Вся эта беготня из одной больницы в другую похожа на дурной сон. Помню, как думал: это происходит не со мной. Я не здесь; я путешествую, работаю, гуляю с Яной и детьми в парке, делаю все, что угодно, только не обсуждаю с радиологом в Бурденко, сколько будет фракций. Я делаю, что угодно, только не слушаю, как она говорит, что 80 грей — это большой шанс вызвать радиационный некроз.

— Вам еще надо сделать маску, — говорит Рэмовна. — Запишем вас на завтра. Вы где живете?

— В гостинице, — отвечаем мы с Яной.

— Ясно, — говорит Рэмовна, — ну постараемся все это побыстрее сделать. Но вам перед самой процедурой надо сделать МРТ. Это бесплатно, по квоте. А сейчас главное — маска.

Маска — это пластиковая сетка, которую мне наденут на голову, чтобы во время процедуры голова не смещалась. Все это делается для того, чтобы кибернож бил точно в опухоль. Маска индивидуальна, делают мне ее в Бурденко рядом с кабинетом, где располагается собственно аппарат кибернож. Меня кладут на койку. Незастывшая масса похожа на мягкую теплую глину. Она быстро затвердевает у меня на лице. Помню, перед процедурой надо было снять повязку. Было немного стыдно: я привык скрывать дырку на месте глаза от людей. Я спросил: повязку снимать? Работница, делавшая маски, ответила: конечно, снимать, и я снял. Я следил за ней: она никак не изменилась в лице. Думаю, она и не такое видала.
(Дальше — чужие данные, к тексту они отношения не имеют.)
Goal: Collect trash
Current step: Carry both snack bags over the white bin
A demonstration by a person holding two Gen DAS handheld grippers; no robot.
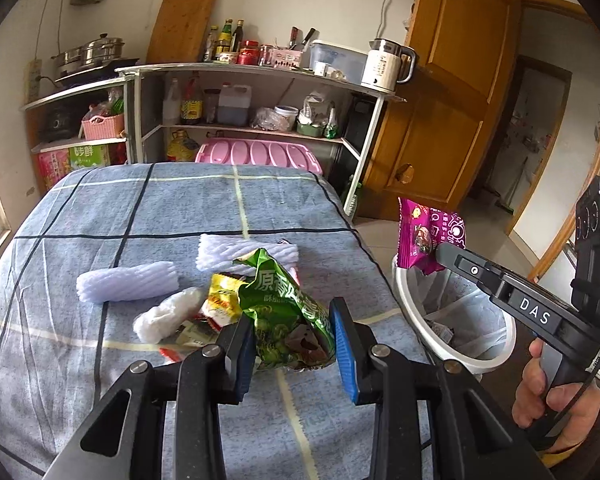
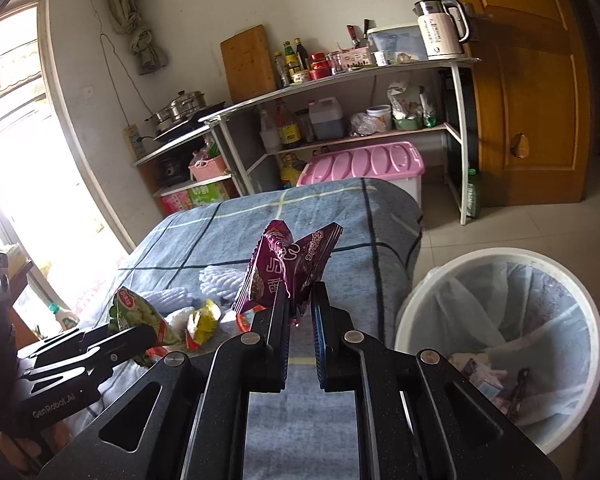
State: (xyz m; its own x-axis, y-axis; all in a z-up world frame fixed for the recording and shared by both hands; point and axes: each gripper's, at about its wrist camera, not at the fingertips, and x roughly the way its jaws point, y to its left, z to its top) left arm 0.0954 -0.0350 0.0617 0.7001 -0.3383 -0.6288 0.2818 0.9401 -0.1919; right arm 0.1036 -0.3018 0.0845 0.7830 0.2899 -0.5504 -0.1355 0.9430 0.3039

Застывшую маску поднимают с моего лица бережно, как сокровище, уносят и говорят: все, вы свободны, ваша маска готова. Я надеваю повязку и выхожу в коридор. Я говорю себе: все это дурной сон. Это не я лежал на больничной плоскости, облепленный застывающим пластиком; я катался на теплоходе по Дону с детьми. Майе очень нравится: она совсем еще маленький ребенок, ее радуют такие вещи, ее радуют текущая вода, шумящие люди вокруг, громкая увеселительная музыка. Ей хочется танцевать на палубе под эту музыку.

Я выхожу из кабинета и вижу молодого мужчину с перебинтованной головой: судя по вмятинам на бинтах, у него не хватает нескольких кусков черепа, и его ведет за руку старенькая худая женщина, ей сложно ходить, но ему еще сложнее; я говорю себе: я ничего этого не вижу.

Потом я думаю: нет-нет, все это есть. И я здесь, и этот молодой мужчина тоже здесь. И он, едва переставляя ноги, тоже, наверно, думает: почему я? Почему я не занимаюсь плаваньем, не катаюсь на велосипеде, не прогуливаю пары, почему я с трудом передвигаюсь по этим белым коридорам с плакатами на стенах, на плакатах выздоровевшие больные благодарят сотрудников института нейрохирургии Бурденко за свое счастливое излечение; почему я все это знаю, зачем мне это? Наверно, он тоже думает, что ничего этого нет: нет его старой мамы, которая, что-то ласково нашептывает ему на ухо, нет этой боли в трясущейся голове, в которой не хватает костей, нет этих дрожащих ног и путающихся мыслей; он, наверно, тоже думает: почему я, господи? — но никто ему не отвечает; потому что ответа на этот вопрос нет.